#SVM Optimization Problem

Given a training data set $D=\{(\mathbf{x}^i,y^i)\}_{i=1}^{n}$ of $n$ training samples where ${\mathbf{x}}^i \in \mathcal{X} \subseteq {\mathbb{R}}^d$ and $y^i \in \mathcal{Y}=\{+1,-1\}$, we solve the following optimization problem: 

$
\begin{align}
\min_{\mathbf{w}, b, \xi_i} & \ \frac{1}{2} \|\mathbf{w}\|_2^2 + C \sum_{i=1}^{n} \xi_i \\ 
\text{s.t.}  & \ y^i (\mathbf{w}^\top {\mathbf{x}}^i - b) \geq 1 - \xi_i, \ \forall i \in \{1,2,\ldots,n\}, \\   
& \ \xi_i \geq 0 \ \forall i \in \{1,2,\ldots,n\}. 
\end{align}
$

We note that the SVM optimization problem is a constrained convex optimization problem of the form:

$
\begin{align}
\min_{\theta \in {\mathbb{R}}^p} & f(\theta)  \\ 
\text{s.t.} \ g_i(\theta) & \leq 0, \ i=1,2,\ldots,m, \\ 
\end{align}
$

$\large{\text{Optimality conditions for constrained convex optimization problems}}$

Consider the optimization problem (OP1):

$
\begin{align}
\min_{\theta \in {\mathbb{R}}^p} & \ f(\theta)  \\ 
\text{s.t.} \ g_i(\theta) & \leq 0, \ i=1,2,\ldots,m, \\ 
h_i(\theta) & = 0, \ i=1,2,\ldots,q, 
\end{align}
$

where $f$, $g_i, i = 1,2,\ldots,m$,  $h_i, i=1,\ldots,q$ are continuously differentiable convex functions.

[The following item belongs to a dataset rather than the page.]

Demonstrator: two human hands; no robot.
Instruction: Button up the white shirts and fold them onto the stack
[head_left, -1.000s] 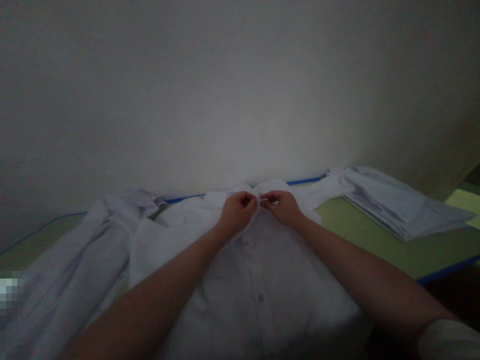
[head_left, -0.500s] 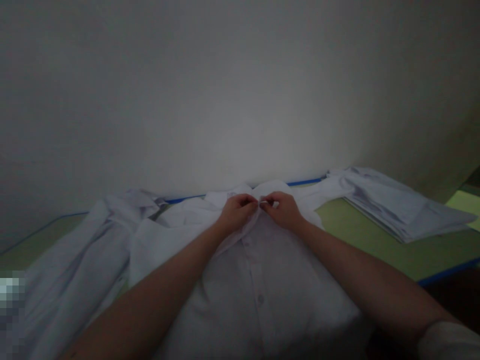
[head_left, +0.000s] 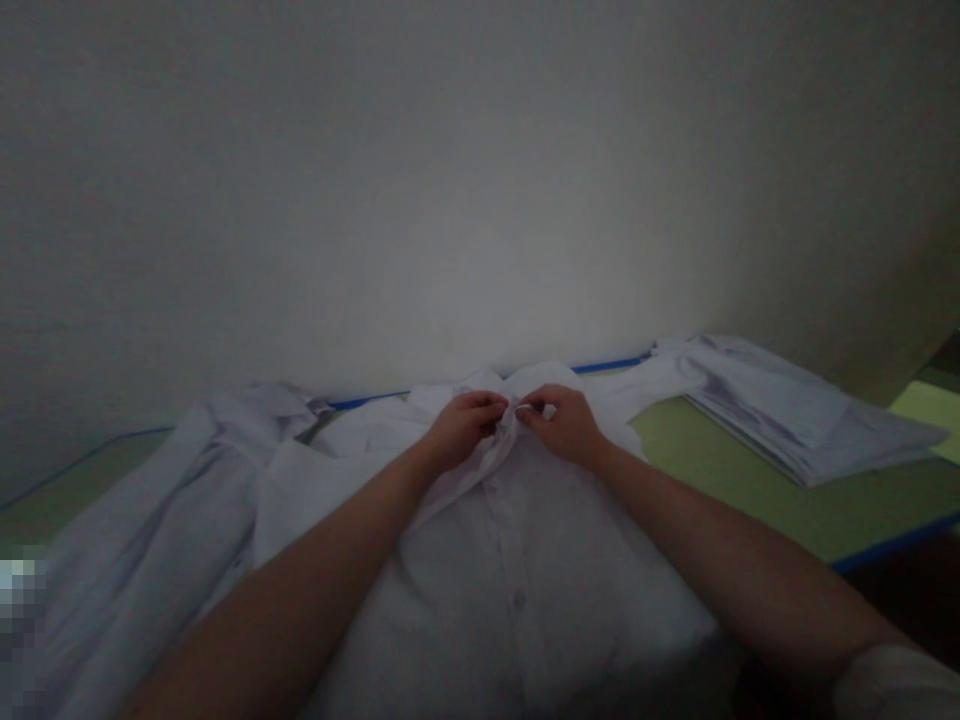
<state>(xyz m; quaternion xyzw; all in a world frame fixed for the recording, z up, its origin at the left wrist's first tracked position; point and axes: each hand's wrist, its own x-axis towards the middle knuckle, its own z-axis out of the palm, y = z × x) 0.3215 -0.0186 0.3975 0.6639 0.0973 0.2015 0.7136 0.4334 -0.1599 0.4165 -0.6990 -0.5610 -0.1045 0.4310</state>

Then the necessary and sufficient conditions for optimality ${\color{blue}{\text{(under an extra qualification condition)}}}$ are given by the following conditions called Karush-Kuhn-Tucker (KKT) conditions. At an optimal point $\theta^\star$ the following hold: 

1. $\textbf{Stationarity condition}$

There exist multipliers (called Lagrange multipliers) $\lambda_i \in \mathbb{R}, i=1,2,\ldots,m$, such that $\lambda_i \geq 0$, and $\mu_i \in \mathbb{R}, i = 1,2,\ldots,q$, such that:

$
\nabla_\theta f(\theta^\star) +  \sum_{i=1}^{m} \lambda_i \nabla_\theta g_i(\theta^\star) + \sum_{i=1}^{q} \mu_i \nabla_\theta h_i(\theta^\star) = \mathbf{0}.
$

2. $\textbf{Primal feasibility conditions}$

$
\begin{align}
g_i(\theta) & \leq 0, \ i=1,2,\ldots,m, \\ 
h_i(\theta) & = 0, \ i=1,2,\ldots,q.  
\end{align}
$

3. $\textbf{Dual feasibility conditions}$

$\lambda_i \in \mathbb{R}, i=1,2,\ldots,m$, such that $\lambda_i \geq 0$, and $\mu_i \in \mathbb{R}, i = 1,2,\ldots,q$.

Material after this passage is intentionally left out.